__Material provided__.
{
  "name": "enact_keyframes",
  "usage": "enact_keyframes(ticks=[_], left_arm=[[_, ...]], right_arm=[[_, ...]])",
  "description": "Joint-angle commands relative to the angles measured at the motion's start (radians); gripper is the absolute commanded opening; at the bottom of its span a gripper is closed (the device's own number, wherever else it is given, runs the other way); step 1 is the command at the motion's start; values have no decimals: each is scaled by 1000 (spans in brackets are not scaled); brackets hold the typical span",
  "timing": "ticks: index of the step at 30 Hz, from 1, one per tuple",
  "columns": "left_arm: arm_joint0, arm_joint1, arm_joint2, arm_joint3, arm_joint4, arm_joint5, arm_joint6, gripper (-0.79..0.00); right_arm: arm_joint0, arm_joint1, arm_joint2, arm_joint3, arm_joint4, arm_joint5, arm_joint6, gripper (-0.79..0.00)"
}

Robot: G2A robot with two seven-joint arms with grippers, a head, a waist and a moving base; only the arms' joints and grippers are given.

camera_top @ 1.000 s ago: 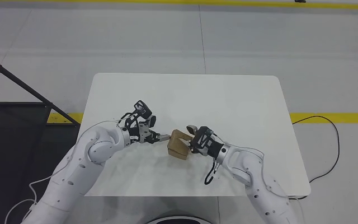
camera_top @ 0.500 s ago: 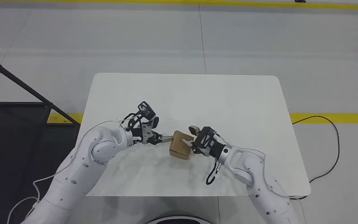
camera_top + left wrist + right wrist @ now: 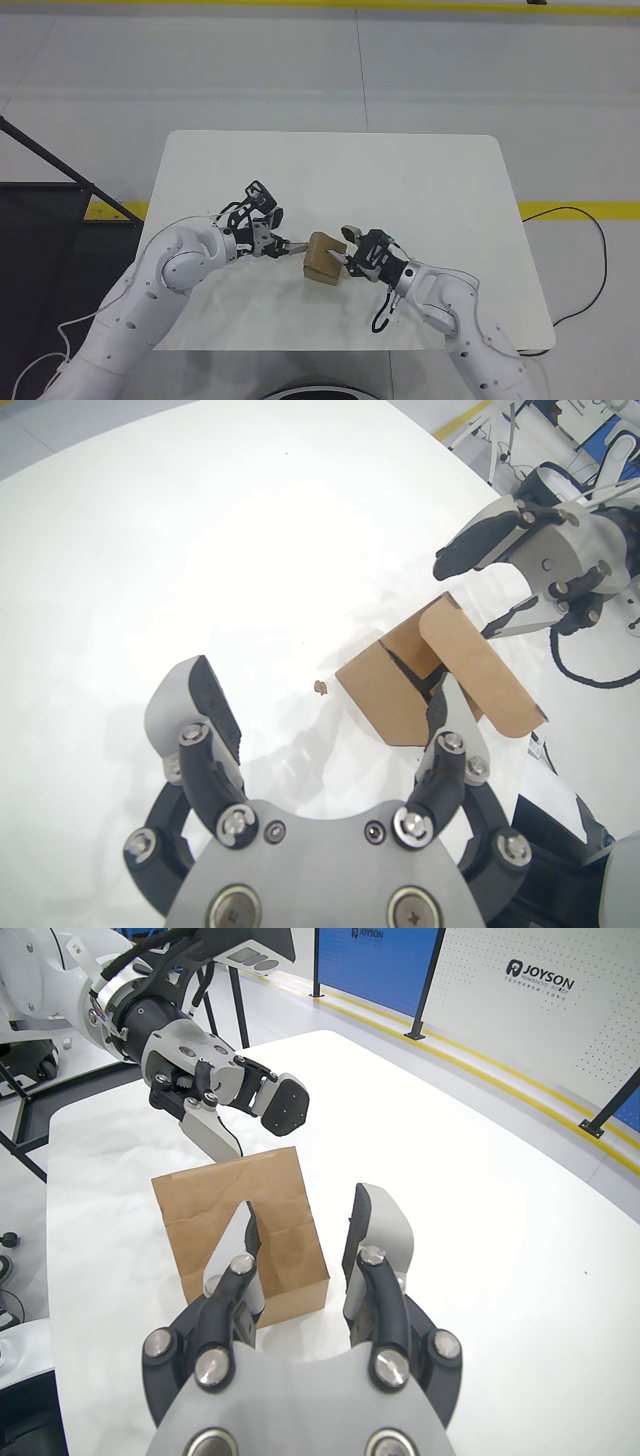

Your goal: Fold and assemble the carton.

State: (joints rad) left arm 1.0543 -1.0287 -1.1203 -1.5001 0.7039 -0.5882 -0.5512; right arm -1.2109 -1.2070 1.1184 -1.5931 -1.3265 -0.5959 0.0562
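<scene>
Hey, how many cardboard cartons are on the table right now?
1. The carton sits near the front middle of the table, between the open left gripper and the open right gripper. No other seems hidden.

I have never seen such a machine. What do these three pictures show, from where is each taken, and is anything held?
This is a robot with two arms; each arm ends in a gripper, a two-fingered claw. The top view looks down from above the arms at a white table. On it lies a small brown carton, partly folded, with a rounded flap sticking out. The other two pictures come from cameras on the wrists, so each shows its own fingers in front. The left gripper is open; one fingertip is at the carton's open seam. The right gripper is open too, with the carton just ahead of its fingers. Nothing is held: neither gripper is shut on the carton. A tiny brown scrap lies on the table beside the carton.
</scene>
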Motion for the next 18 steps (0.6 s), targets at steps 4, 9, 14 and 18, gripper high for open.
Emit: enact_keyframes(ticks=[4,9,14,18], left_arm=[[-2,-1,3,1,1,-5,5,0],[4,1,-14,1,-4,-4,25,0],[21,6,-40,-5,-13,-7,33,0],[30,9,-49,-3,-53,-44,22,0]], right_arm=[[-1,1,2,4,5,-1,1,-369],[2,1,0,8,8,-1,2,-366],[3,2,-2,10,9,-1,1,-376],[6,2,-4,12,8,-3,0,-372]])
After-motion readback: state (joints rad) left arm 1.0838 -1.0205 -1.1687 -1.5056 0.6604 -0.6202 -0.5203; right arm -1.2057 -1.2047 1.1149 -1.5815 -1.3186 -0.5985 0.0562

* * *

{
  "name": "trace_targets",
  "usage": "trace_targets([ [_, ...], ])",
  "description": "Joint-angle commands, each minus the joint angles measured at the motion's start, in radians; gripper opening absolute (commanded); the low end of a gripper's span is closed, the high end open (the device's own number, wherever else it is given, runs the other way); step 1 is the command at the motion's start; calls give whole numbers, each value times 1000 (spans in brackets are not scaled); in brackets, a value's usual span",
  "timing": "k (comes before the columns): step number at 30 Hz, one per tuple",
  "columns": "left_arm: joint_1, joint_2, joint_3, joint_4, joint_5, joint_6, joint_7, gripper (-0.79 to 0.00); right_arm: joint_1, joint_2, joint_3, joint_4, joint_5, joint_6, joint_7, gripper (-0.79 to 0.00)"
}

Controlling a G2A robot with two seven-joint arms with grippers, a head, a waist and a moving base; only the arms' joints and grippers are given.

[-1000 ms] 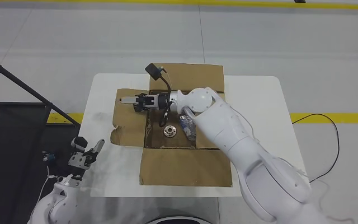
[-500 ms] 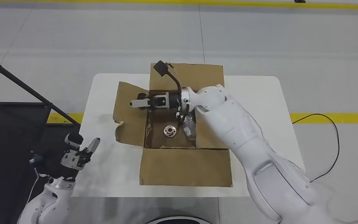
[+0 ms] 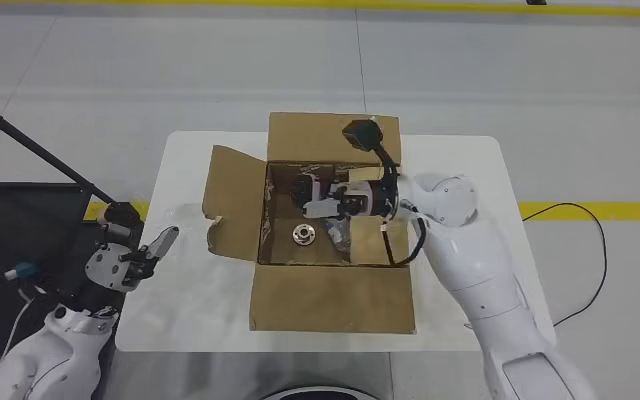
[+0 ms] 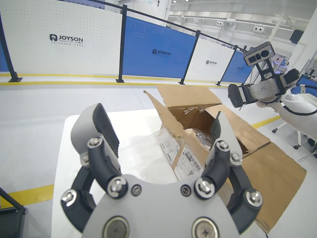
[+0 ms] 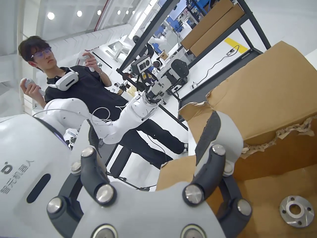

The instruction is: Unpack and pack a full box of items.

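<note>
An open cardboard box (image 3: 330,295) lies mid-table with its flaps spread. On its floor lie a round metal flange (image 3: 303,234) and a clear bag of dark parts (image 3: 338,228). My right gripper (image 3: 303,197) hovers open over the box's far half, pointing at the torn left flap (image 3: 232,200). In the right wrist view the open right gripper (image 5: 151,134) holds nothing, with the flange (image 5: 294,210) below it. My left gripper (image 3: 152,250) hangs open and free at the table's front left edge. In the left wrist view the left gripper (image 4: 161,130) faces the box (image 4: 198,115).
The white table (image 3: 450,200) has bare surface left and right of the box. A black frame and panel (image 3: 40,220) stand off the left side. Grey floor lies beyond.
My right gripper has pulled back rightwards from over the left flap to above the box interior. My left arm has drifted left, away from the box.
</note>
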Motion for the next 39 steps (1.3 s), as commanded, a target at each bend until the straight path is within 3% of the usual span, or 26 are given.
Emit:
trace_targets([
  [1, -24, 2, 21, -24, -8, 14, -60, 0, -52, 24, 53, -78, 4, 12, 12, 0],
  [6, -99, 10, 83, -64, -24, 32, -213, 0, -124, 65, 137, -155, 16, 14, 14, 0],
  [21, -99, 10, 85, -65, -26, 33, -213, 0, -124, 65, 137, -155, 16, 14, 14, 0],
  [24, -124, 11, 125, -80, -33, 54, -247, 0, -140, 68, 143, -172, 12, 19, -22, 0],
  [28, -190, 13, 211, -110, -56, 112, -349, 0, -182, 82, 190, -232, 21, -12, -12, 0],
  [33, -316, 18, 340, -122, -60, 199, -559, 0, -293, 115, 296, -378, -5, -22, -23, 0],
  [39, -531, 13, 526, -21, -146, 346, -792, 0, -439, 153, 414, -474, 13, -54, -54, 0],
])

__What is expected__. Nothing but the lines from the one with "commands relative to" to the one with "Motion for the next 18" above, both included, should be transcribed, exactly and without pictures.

__Finished task__.
  "description": "Joint-angle commands relative to the angles measured at the motion's start (radians); gripper is the absolute commanded opening; at the bottom of its span a gripper is closed (the device's own number, wherever else it is given, runs the other way); step 1 is the command at the motion's start; values have no decimals: each is scaled by 1000 (spans in brackets are not scaled); brackets hold the typical span",
  "timing": "ticks: index of the step at 30 Hz, from 1, one per tuple",
  "columns": "left_arm: arm_joint0, arm_joint1, arm_joint2, arm_joint3, arm_joint4, arm_joint5, arm_joint6, gripper (-0.79..0.00); right_arm: arm_joint0, arm_joint1, arm_joint2, arm_joint3, arm_joint4, arm_joint5, arm_joint6, gripper (-0.79..0.00)"
}

Robot: G2A robot with two seven-joint arms with grippers, a head, a waist and a moving base; only the arms' joints and grippers are given.

camera_top @ 1.000 s ago: 
camera_top @ 0.500 s ago: 
camera_top + left wrist + right wrist @ now: 

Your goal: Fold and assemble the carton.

State: (joints rad) left arm 1.0543 -1.0287 -1.1203 -1.5001 0.7039 -0.5882 -0.5512; right arm -1.2109 -1.2070 1.1184 -1.5931 -1.3265 -0.5959 0.0562
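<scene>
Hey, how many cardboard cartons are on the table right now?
1. The carton sits near the front middle of the table, between the open left gripper and the open right gripper. No other seems hidden.

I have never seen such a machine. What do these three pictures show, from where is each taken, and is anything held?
This is a robot with two arms; each arm ends in a gripper, a two-fingered claw. The top view looks down from above the arms at a white table. On it lies a small brown carton, partly folded, with a rounded flap sticking out. The other two pictures come from cameras on the wrists, so each shows its own fingers in front. The left gripper is open; one fingertip is at the carton's open seam. The right gripper is open too, with the carton just ahead of its fingers. Nothing is held: neither gripper is shut on the carton. A tiny brown scrap lies on the table beside the carton.
</scene>
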Motion for the next 18 steps (0.6 s), targets at steps 4, 9, 14 and 18, gripper high for open.

What has been written completes the answer.